Segment Start: EXERCISE DATA

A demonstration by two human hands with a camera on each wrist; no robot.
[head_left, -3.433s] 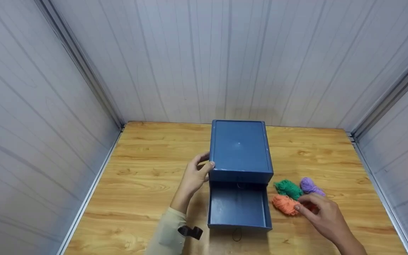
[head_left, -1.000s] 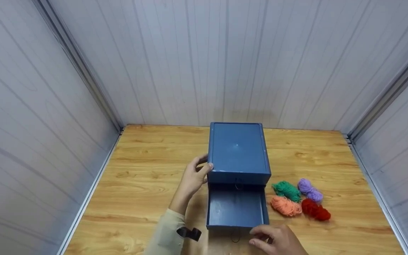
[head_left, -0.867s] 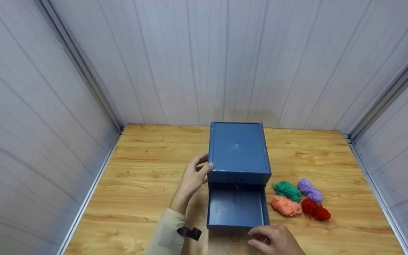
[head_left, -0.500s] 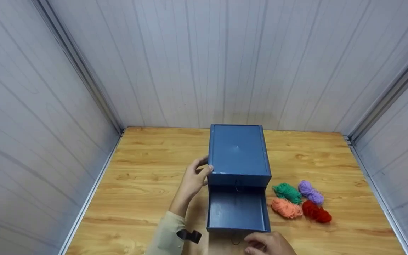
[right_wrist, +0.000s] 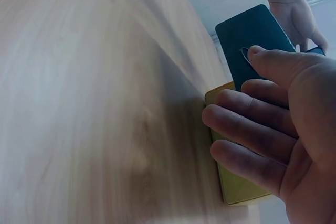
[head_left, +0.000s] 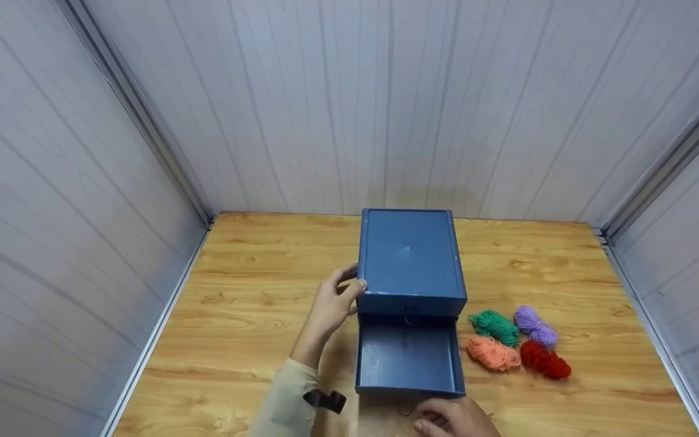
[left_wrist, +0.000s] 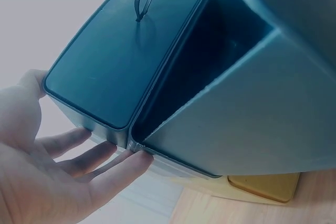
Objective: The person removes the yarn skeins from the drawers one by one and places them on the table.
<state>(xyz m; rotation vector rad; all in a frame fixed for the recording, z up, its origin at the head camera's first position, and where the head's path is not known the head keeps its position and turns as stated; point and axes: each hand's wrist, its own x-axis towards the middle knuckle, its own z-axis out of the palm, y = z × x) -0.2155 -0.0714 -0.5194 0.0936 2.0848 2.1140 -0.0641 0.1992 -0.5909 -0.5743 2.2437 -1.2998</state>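
Note:
A blue drawer cabinet (head_left: 410,252) stands on the wooden table with one drawer (head_left: 407,364) pulled out; its inside is bare. My left hand (head_left: 330,306) steadies the cabinet's left side, thumb at the top edge, fingers extended along the wall. In the left wrist view the shut top drawer carries a black loop pull (left_wrist: 137,6). My right hand (head_left: 455,417) is at the front right corner of the pulled-out drawer, fingers loosely bent and holding nothing, fingertips close to its thin loop. The right wrist view has the thumb overlapping that loop on the drawer front (right_wrist: 257,30).
Four-coloured yarn lies right of the cabinet: a green skein (head_left: 495,328), a purple one (head_left: 534,326), an orange one (head_left: 493,354) and a red one (head_left: 545,360). A yellow drawer (left_wrist: 265,186) sits below the blue ones. Pale panels (head_left: 349,109) wall the table.
My right hand has moved from over the yarn to the front of the pulled-out drawer, then slightly left toward its loop. The red skein is now uncovered. My left hand keeps its place.

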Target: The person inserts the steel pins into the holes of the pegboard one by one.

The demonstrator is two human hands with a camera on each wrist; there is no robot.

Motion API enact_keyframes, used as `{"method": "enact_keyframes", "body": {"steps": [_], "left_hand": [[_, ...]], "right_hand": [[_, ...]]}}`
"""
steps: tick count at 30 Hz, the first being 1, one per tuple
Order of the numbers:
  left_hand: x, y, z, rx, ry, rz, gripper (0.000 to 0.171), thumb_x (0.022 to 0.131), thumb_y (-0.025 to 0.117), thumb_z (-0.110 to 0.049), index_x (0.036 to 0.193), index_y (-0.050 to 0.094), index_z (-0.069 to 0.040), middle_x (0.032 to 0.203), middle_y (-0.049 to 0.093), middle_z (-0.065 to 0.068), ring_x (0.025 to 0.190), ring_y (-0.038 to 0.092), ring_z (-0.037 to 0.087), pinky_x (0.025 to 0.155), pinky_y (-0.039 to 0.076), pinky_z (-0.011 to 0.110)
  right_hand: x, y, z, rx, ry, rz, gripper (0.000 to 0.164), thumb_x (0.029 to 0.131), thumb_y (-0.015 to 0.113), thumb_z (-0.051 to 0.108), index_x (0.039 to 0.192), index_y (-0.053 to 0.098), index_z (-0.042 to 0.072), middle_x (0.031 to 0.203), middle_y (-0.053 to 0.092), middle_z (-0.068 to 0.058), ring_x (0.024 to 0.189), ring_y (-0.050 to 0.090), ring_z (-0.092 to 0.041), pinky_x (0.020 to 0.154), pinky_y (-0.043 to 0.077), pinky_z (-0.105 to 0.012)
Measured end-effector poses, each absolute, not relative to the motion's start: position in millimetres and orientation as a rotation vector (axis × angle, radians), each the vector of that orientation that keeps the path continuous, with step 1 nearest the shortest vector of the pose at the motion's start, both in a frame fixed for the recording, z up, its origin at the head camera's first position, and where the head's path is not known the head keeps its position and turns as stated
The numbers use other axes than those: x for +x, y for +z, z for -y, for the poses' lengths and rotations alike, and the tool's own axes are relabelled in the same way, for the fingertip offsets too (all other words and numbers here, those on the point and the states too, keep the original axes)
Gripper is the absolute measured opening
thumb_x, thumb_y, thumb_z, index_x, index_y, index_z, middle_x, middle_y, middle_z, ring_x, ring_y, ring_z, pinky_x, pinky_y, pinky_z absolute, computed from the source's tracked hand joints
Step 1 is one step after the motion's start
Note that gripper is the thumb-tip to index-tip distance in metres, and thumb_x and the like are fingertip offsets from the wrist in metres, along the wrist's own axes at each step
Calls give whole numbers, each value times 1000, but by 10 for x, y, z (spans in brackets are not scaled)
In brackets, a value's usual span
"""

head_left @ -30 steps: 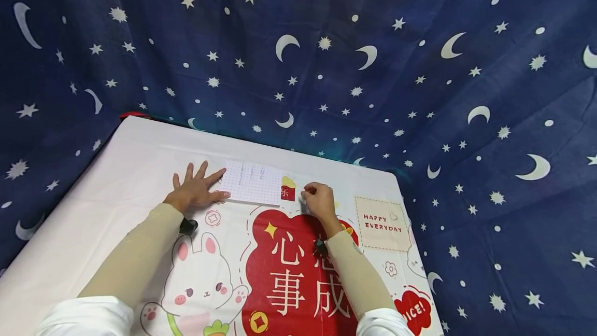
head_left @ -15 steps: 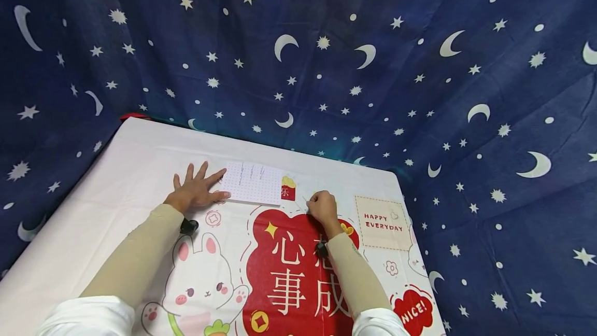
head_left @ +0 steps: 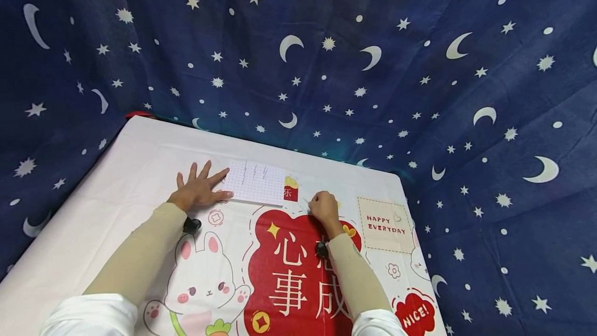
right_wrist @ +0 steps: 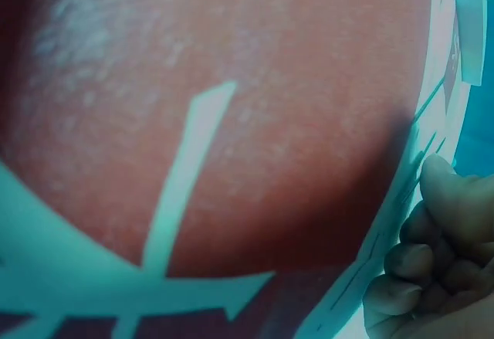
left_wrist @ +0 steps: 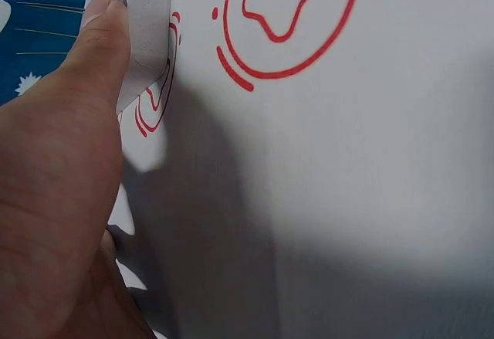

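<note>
Starry drape (head_left: pixel 261 19), left grip (head_left: pixel 198 191) wide against block (head_left: pixel 257 189), right grip (head_left: pixel 324 208) pinching needle (head_left: pixel 306 201) — barely visible

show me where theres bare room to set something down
Widest bare patch: the table between the left sleeve and the table's left edge. Another lies right of the right hand, over the HAPPY EVERYDAY print. The rabbit print, right of the left sleeve, is bare. Crowded: from the left hand across the dotted block.

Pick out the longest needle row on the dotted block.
In the head view, the leftmost row: it reaches lower than the middle row and rightmost row.
</note>
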State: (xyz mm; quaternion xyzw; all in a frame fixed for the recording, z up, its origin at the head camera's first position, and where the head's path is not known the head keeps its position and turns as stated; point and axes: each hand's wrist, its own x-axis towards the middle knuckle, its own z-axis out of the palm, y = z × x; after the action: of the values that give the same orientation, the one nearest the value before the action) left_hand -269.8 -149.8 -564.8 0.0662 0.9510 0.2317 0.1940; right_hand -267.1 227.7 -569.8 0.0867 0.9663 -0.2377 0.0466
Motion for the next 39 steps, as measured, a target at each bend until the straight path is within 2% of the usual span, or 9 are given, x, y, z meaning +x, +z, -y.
{"method": "enact_keyframes", "body": {"steps": [8,18,23,27,31,39], "left_hand": [[-2708,-5681,1509,181,662,-2672,95,92,56,-75,167,19,-30,174,-6,26,156,-17,60,116,-13,83],[-2735,-5705,1515,179,652,-2667,96,91,56,-75,167,19,-30,174,-6,26,156,-18,60,116,-13,83],[-2736,-5717,1508,177,653,-2668,95,92,56,-74,167,19,-30,174,-5,26,156,-17,60,116,-12,84],[-2715,-5719,1523,178,656,-2666,95,91,56,-75,167,20,-29,174,-6,26,155,-17,61,116,-12,84],[-2695,-5720,1531,176,655,-2667,96,91,55,-77,167,20,-29,174,-5,26,155,-16,61,116,-12,84],[-2709,-5686,1524,171,651,-2658,95,91,55,-75,167,20,-30,174,-6,25,156,-17,60,117,-13,83]], "right_hand": [[-2662,-5619,-2271,279,-809,-2921,15,94,72,21,84,71,10,83,70,-7,81,63,-21,66,55,-29],[-2652,-5560,-2321,170,-1056,-2893,13,99,66,13,88,62,7,84,61,-10,82,56,-21,67,45,-27],[-2640,-5586,-2300,145,-1298,-2828,6,102,65,14,103,67,8,94,62,-10,89,57,-22,74,47,-28],[-2649,-5603,-2205,115,-1415,-2785,16,103,65,15,115,74,11,106,70,-9,97,59,-22,84,51,-31],[-2657,-5597,-2071,71,-1485,-2770,15,103,65,14,111,77,9,110,73,-12,98,59,-24,87,52,-33],[-2681,-5566,-1763,-27,-1594,-2771,9,99,69,9,101,75,3,94,71,-14,83,59,-18,72,52,-24]]}}
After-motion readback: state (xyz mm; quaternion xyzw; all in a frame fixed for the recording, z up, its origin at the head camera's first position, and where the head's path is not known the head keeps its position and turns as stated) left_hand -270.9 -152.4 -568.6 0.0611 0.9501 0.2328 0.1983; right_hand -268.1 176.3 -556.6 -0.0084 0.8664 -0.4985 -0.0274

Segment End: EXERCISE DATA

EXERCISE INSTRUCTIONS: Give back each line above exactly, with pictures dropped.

ANSWER BOX:
A demonstration by two human hands with a camera on each wrist; no robot.
[head_left, -3.433s] 
[head_left, -1.000s] 
[head_left, -0.867s] 
[head_left, -0.500s] 
[right_wrist, +0.000s] 
[head_left, +0.000s] 
[left_wrist, +0.000s] 
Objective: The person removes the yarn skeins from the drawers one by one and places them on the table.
<state>(xyz m; rotation vector rad; all in a frame fixed for the recording, z up, its origin at the head camera's first position, and where the head's path is not known the head keeps its position and turns as stated; point and axes: each hand's wrist, its own x-axis towards the middle knuckle, its own z-axis out of the palm, y = z × x) -0.2155 -0.0714 -0.5194 0.0936 2.0848 2.1140 -0.0641 0.1992 -0.5909 -0.5743 2.2437 -1.2998</state>
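Note:
A blue drawer cabinet (head_left: 410,252) stands on the wooden table with one drawer (head_left: 407,364) pulled out; its inside is bare. My left hand (head_left: 330,306) steadies the cabinet's left side, thumb at the top edge, fingers extended along the wall. In the left wrist view the shut top drawer carries a black loop pull (left_wrist: 137,6). My right hand (head_left: 455,417) is at the front right corner of the pulled-out drawer, fingers loosely bent and holding nothing, fingertips close to its thin loop. The right wrist view has the thumb overlapping that loop on the drawer front (right_wrist: 257,30).
Four-coloured yarn lies right of the cabinet: a green skein (head_left: 495,328), a purple one (head_left: 534,326), an orange one (head_left: 493,354) and a red one (head_left: 545,360). A yellow drawer (left_wrist: 265,186) sits below the blue ones. Pale panels (head_left: 349,109) wall the table.
My right hand has moved from over the yarn to the front of the pulled-out drawer, then slightly left toward its loop. The red skein is now uncovered. My left hand keeps its place.
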
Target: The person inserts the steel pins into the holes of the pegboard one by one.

The demonstrator is two human hands with a camera on each wrist; there is no robot.

Motion API enact_keyframes, used as `{"method": "enact_keyframes", "body": {"steps": [_], "left_hand": [[_, ...]], "right_hand": [[_, ...]]}}`
"""
steps: tick count at 30 Hz, the first being 1, one per tuple
Order of the numbers:
  left_hand: x, y, z, rx, ry, rz, gripper (0.000 to 0.171), thumb_x (0.022 to 0.131), thumb_y (-0.025 to 0.117), thumb_z (-0.110 to 0.049), index_x (0.036 to 0.193), index_y (-0.050 to 0.094), index_z (-0.069 to 0.040), middle_x (0.032 to 0.203), middle_y (-0.049 to 0.093), middle_z (-0.065 to 0.068), ring_x (0.025 to 0.190), ring_y (-0.038 to 0.092), ring_z (-0.037 to 0.087), pinky_x (0.025 to 0.155), pinky_y (-0.039 to 0.076), pinky_z (-0.011 to 0.110)
  right_hand: x, y, z, rx, ry, rz, gripper (0.000 to 0.164), thumb_x (0.029 to 0.131), thumb_y (-0.015 to 0.113), thumb_z (-0.051 to 0.108), index_x (0.039 to 0.192), index_y (-0.053 to 0.098), index_z (-0.042 to 0.072), middle_x (0.031 to 0.203), middle_y (-0.053 to 0.092), middle_z (-0.068 to 0.058), ring_x (0.024 to 0.189), ring_y (-0.050 to 0.090), ring_z (-0.092 to 0.041), pinky_x (0.020 to 0.154), pinky_y (-0.043 to 0.077), pinky_z (-0.105 to 0.012)
Measured end-effector poses, each absolute, not relative to the motion's start: position in millimetres and orientation as a rotation vector (axis × angle, radians), each the vector of that orientation that keeps the path continuous, with step 1 nearest the shortest vector of the pose at the motion's start, both in a frame fixed for the recording, z up, its origin at the head camera's first position, and where the head's path is not known the head keeps its position and turns as stated
The numbers use other axes than those: x for +x, y for +z, z for -y, for the poses' lengths and rotations alike, and the tool's own axes are relabelled in the same way, for the fingertip offsets too (all other words and numbers here, those on the point and the states too, keep the original axes)
Gripper is the absolute measured opening
thumb_x, thumb_y, thumb_z, index_x, index_y, index_z, middle_x, middle_y, middle_z, ring_x, ring_y, ring_z, pinky_x, pinky_y, pinky_z absolute, computed from the source's tracked hand joints
Step 1 is one step after the motion's start
Note that gripper is the thumb-tip to index-tip distance in metres, and thumb_x and the like are fingertip offsets from the wrist in metres, along the wrist's own axes at each step
Calls give whole numbers, each value times 1000, but by 10 for x, y, z (spans in brackets are not scaled)
In brackets, a value's usual span
"""

head_left @ -30 steps: 
head_left @ -15 steps: 
head_left @ +0 steps: 
right_wrist @ +0 steps: 
left_wrist @ +0 steps: 

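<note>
Starry drape (head_left: pixel 261 19), left grip (head_left: pixel 198 191) wide against block (head_left: pixel 257 189), right grip (head_left: pixel 324 208) pinching needle (head_left: pixel 306 201) — barely visible

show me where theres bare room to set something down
Widest bare patch: the table between the left sleeve and the table's left edge. Another lies right of the right hand, over the HAPPY EVERYDAY print. The rabbit print, right of the left sleeve, is bare. Crowded: from the left hand across the dotted block.

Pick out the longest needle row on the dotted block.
In the head view, the leftmost row: it reaches lower than the middle row and rightmost row.
</note>
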State: (xyz mm; quaternion xyzw; all in a frame fixed for the recording, z up, its origin at the head camera's first position, and where the head's path is not known the head keeps its position and turns as stated; point and axes: each hand's wrist, its own x-axis towards the middle knuckle, its own z-axis out of the palm, y = z × x; after the action: of the values that give the same orientation, the one nearest the value before the action) left_hand -269.8 -149.8 -564.8 0.0662 0.9510 0.2317 0.1940; right_hand -267.1 227.7 -569.8 0.0867 0.9663 -0.2377 0.0466
Motion for the next 39 steps, as measured, a target at each bend until the straight path is within 2% of the usual span, or 9 are given, x, y, z meaning +x, +z, -y.
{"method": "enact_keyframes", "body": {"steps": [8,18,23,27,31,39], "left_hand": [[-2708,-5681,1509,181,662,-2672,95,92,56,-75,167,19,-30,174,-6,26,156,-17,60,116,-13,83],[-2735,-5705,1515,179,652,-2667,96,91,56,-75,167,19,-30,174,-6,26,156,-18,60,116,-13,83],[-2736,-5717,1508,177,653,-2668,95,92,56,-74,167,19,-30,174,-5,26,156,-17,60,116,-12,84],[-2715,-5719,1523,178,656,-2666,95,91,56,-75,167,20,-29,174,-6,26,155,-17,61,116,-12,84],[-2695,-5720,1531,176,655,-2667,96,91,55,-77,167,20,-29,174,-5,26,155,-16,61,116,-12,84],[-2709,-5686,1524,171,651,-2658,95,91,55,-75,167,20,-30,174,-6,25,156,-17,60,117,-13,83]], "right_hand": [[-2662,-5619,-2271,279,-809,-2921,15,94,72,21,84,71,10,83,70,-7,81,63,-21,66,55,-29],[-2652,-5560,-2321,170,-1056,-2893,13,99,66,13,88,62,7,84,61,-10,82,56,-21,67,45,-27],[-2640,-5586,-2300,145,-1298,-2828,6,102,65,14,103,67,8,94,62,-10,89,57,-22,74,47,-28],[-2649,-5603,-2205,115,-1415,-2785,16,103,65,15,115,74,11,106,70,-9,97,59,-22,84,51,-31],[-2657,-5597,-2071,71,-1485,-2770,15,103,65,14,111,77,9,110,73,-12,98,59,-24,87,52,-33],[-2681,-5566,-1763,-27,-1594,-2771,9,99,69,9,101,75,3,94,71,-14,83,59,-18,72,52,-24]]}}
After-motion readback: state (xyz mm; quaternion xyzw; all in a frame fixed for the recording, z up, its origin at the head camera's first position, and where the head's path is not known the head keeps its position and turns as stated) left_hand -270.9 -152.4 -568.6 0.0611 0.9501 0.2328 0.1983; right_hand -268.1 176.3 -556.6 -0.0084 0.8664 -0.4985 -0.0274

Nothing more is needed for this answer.